Entries provided ▸
-----
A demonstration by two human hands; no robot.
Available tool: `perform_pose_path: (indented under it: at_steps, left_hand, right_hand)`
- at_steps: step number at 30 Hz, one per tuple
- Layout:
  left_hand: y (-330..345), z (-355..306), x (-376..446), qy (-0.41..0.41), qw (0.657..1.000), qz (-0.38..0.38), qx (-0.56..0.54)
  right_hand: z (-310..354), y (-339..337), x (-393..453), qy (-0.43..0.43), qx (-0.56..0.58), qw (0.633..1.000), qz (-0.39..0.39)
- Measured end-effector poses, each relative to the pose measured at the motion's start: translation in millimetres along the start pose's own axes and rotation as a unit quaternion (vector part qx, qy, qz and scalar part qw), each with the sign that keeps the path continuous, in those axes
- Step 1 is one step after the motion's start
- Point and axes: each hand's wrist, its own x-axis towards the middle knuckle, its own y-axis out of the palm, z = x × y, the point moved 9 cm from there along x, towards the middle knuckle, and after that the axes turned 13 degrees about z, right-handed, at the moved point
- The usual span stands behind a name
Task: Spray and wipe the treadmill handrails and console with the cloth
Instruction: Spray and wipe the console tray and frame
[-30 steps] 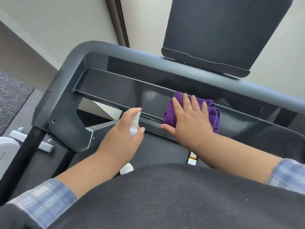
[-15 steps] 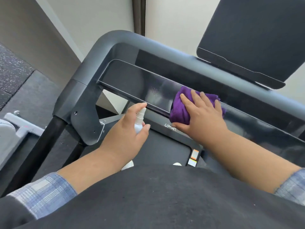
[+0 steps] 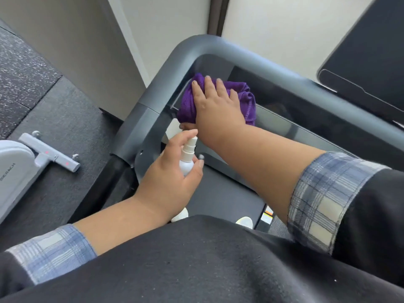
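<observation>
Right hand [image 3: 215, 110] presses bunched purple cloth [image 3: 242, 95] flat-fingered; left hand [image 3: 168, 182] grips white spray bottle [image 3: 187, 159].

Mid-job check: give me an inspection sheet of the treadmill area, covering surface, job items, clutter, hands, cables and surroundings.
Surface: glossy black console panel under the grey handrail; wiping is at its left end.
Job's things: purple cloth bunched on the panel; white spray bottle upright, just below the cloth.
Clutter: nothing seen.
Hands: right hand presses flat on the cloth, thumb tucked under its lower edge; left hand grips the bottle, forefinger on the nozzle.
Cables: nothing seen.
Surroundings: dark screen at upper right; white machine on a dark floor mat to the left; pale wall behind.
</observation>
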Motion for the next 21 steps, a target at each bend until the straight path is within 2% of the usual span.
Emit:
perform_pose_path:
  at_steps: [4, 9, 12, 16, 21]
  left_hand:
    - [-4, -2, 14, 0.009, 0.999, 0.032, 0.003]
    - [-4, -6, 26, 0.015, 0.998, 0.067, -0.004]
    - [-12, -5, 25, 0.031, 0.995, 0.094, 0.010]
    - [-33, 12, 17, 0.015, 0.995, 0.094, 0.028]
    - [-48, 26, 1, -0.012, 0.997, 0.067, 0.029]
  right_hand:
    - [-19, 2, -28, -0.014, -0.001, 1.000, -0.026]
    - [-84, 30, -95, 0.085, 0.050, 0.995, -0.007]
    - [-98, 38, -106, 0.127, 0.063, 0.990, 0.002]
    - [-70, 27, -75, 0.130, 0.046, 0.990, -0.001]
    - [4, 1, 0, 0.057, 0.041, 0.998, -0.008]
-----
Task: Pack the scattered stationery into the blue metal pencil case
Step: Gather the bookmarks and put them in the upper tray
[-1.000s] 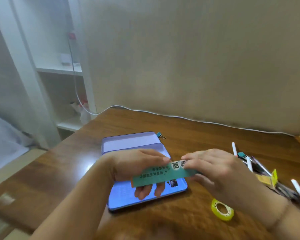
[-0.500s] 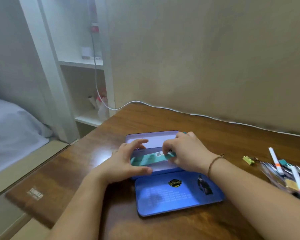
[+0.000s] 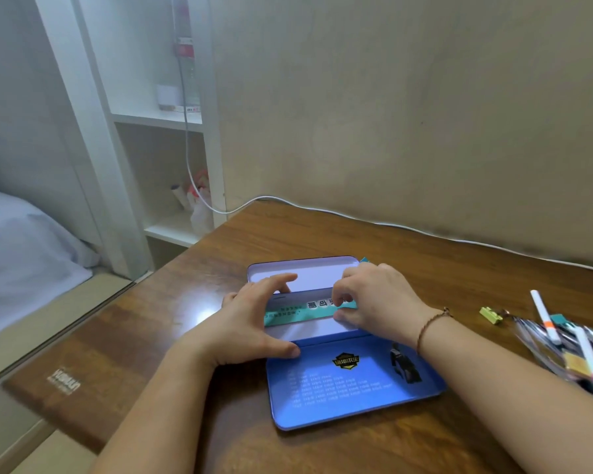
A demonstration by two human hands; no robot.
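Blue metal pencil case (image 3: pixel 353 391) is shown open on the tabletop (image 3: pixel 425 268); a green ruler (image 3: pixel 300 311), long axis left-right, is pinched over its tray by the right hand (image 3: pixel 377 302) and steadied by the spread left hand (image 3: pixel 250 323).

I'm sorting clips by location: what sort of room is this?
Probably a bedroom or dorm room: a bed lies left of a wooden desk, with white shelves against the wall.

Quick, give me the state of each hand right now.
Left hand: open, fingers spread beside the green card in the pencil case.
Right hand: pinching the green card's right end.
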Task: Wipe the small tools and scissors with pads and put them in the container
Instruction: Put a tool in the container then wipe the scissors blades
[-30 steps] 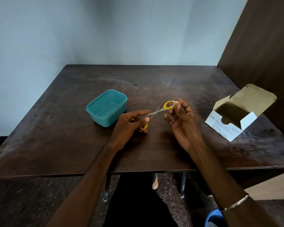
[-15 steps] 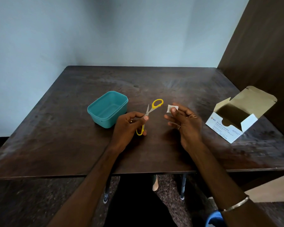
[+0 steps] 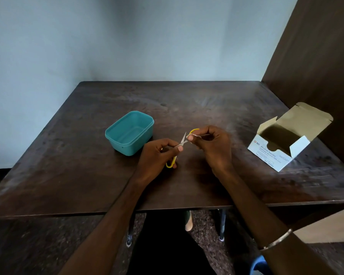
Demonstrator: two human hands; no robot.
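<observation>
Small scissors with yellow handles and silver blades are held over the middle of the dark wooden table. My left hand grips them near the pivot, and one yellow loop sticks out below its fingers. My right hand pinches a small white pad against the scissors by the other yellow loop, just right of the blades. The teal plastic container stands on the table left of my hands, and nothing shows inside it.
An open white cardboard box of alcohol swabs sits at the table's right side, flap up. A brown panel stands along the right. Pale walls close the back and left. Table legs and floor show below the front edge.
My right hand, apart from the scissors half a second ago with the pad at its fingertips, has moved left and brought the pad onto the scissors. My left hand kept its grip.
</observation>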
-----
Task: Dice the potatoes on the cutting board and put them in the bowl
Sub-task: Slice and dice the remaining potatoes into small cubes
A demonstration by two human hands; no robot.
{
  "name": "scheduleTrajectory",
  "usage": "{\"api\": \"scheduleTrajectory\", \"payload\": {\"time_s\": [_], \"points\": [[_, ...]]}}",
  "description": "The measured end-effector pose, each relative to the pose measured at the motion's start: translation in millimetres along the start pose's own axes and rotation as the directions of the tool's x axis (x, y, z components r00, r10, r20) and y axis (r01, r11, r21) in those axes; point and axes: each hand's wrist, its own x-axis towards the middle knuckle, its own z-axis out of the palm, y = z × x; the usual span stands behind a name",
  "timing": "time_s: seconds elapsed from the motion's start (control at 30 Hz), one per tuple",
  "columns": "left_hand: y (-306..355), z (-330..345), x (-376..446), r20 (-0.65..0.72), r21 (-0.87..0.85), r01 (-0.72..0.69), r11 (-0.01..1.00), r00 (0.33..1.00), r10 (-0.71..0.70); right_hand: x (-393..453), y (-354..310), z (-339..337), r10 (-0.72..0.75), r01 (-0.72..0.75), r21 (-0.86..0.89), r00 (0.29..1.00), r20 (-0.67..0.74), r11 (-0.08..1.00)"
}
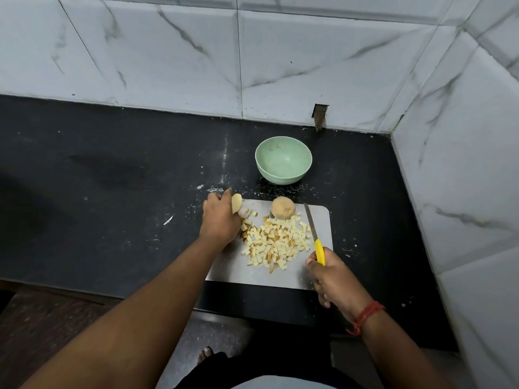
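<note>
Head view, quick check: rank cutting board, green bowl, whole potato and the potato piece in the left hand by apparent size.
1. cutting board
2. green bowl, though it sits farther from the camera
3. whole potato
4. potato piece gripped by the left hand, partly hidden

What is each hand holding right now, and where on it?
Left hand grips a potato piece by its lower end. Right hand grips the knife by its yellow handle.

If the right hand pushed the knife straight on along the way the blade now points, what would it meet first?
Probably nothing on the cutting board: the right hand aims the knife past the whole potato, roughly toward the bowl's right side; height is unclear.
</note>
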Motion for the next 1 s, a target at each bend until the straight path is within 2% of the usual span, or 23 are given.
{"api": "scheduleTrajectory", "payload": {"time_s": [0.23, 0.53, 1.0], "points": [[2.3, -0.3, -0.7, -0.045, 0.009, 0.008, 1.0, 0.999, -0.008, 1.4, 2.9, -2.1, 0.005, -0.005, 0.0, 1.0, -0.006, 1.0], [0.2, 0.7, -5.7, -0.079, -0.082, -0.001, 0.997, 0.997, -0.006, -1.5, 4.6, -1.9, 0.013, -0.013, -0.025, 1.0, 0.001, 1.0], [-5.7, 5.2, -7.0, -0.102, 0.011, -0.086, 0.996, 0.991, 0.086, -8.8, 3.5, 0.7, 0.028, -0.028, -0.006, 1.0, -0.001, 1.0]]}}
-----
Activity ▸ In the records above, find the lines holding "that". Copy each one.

Solution below ▸
- Measured end-effector poses, each relative to the pose measured at the motion's start: translation in millimetres along the start pose's own axes and rotation as a unit quaternion (vector part qx, qy, qz and scalar part qw), each with the sign that keeps the path continuous, in those axes
- Point and axes: each hand's wrist, its own x-axis towards the middle knuckle, its own y-axis out of the palm, z = x × y, the point moved 9 cm from there along x, towards the middle knuckle, and after that the axes turned 13 degrees about z, right-handed, at the moved point

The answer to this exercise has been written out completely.